*Directions for this task:* Please return the listing exactly as written, but without its pictures.

╭──

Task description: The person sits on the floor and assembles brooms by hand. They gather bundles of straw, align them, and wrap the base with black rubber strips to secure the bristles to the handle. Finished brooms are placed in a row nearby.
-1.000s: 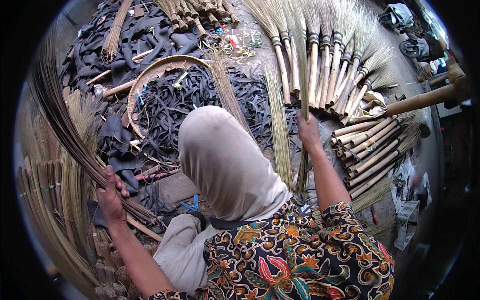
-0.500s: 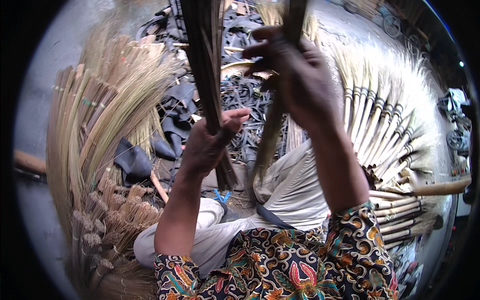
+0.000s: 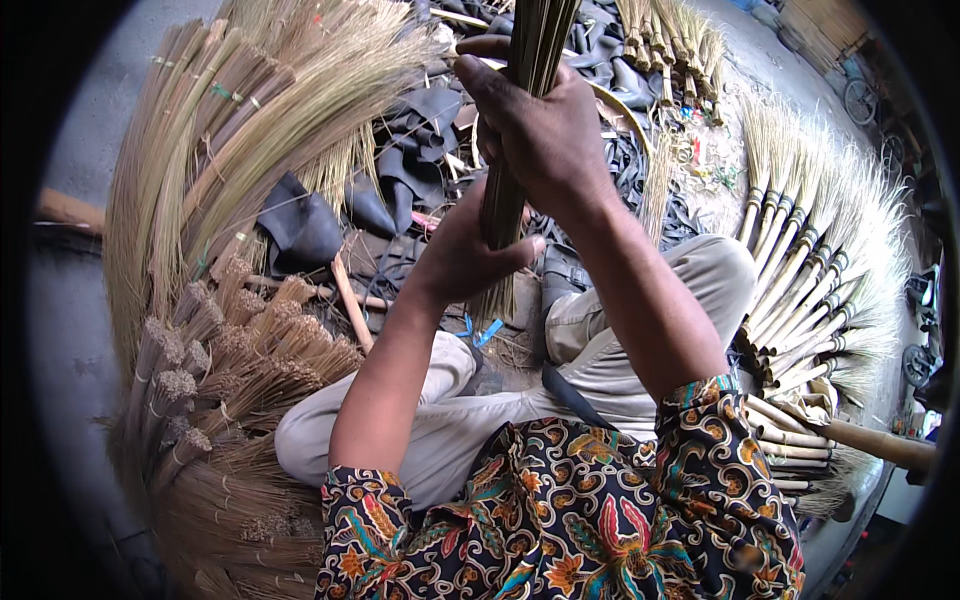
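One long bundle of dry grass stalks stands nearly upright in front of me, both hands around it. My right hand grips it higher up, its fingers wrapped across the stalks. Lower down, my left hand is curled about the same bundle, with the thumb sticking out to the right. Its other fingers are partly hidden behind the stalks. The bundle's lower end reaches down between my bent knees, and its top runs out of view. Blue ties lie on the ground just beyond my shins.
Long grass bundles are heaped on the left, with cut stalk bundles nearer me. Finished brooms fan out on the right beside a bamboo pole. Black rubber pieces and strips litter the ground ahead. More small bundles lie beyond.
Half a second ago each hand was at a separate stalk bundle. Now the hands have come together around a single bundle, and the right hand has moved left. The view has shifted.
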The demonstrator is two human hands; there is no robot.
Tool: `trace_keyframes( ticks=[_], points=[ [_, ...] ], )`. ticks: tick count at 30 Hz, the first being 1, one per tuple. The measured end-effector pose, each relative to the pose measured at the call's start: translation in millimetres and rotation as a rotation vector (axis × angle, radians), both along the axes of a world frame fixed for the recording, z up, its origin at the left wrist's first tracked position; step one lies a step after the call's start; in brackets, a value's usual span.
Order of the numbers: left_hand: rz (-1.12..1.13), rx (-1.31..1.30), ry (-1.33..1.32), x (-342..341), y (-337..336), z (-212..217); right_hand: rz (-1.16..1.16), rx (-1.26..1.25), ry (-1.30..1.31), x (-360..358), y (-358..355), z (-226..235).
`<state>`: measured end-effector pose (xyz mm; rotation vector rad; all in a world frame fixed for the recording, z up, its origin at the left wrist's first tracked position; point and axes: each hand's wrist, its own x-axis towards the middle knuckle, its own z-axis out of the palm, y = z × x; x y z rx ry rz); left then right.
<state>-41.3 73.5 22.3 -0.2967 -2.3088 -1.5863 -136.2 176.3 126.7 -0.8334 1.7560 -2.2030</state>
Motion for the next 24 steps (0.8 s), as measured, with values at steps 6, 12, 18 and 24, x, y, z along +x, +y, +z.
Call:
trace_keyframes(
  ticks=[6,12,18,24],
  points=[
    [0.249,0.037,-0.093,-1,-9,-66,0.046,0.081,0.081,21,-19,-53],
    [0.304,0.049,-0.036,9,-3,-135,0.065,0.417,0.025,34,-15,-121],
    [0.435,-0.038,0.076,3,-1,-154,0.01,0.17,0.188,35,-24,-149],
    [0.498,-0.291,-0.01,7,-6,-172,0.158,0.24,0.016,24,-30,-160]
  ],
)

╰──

*Task solution:*
Task description: The person sits on the floor and assembles brooms by hand. They gather bundles of straw, align them, and wrap the base with black rubber strips to secure the bristles to the handle. Finished brooms are placed in a row nearby.
-1.000s: 
-0.500s: 
+0.000s: 
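One long bundle of dry grass stalks stands nearly upright in front of me, both hands around it. My right hand grips it higher up, its fingers wrapped across the stalks. Lower down, my left hand is curled about the same bundle, with the thumb sticking out to the right. Its other fingers are partly hidden behind the stalks. The bundle's lower end reaches down between my bent knees, and its top runs out of view. Blue ties lie on the ground just beyond my shins.
Long grass bundles are heaped on the left, with cut stalk bundles nearer me. Finished brooms fan out on the right beside a bamboo pole. Black rubber pieces and strips litter the ground ahead. More small bundles lie beyond.
Half a second ago each hand was at a separate stalk bundle. Now the hands have come together around a single bundle, and the right hand has moved left. The view has shifted.
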The demonstrator is two human hands; there is no robot.
Tool: `trace_keyframes( ticks=[_], points=[ [_, ...] ], )`. ticks: tick count at 30 Hz, the first being 1, one per tuple. The measured end-effector pose, each relative to the pose measured at the call's start: translation in millimetres and rotation as a rotation vector (axis × angle, radians), both along the axes of a world frame fixed for the recording, z up, its origin at the left wrist's first tracked position; step one lies a step after the call's start; in brackets, a value's usual span.
Order of the numbers: left_hand: rz (-1.12..1.13), rx (-1.31..1.30), ry (-1.33..1.32), x (-342..341), y (-337..336), z (-212..217); right_hand: rz (-1.16..1.16), rx (-1.26..1.25), ry (-1.30..1.31), x (-360..358), y (-358..355), z (-226..235).
`<state>`: measured end-effector pose (xyz mm; rotation vector rad; all in a world frame fixed for the recording, z up, its origin at the left wrist's first tracked position; point and axes: each hand's wrist, its own x-axis towards the middle knuckle, its own z-axis out of the palm, y = z × x; x y z rx ry rz); left then right.
<state>-41.3 73.5 22.3 -0.2967 -2.3088 -1.5863 -136.2 176.3 126.7 -0.8334 1.7560 -2.2030</state>
Motion for the next 24 steps (0.8 s), as measured, with values at steps 6, 12, 18 and 24, x, y, z along +x, +y, +z.
Call:
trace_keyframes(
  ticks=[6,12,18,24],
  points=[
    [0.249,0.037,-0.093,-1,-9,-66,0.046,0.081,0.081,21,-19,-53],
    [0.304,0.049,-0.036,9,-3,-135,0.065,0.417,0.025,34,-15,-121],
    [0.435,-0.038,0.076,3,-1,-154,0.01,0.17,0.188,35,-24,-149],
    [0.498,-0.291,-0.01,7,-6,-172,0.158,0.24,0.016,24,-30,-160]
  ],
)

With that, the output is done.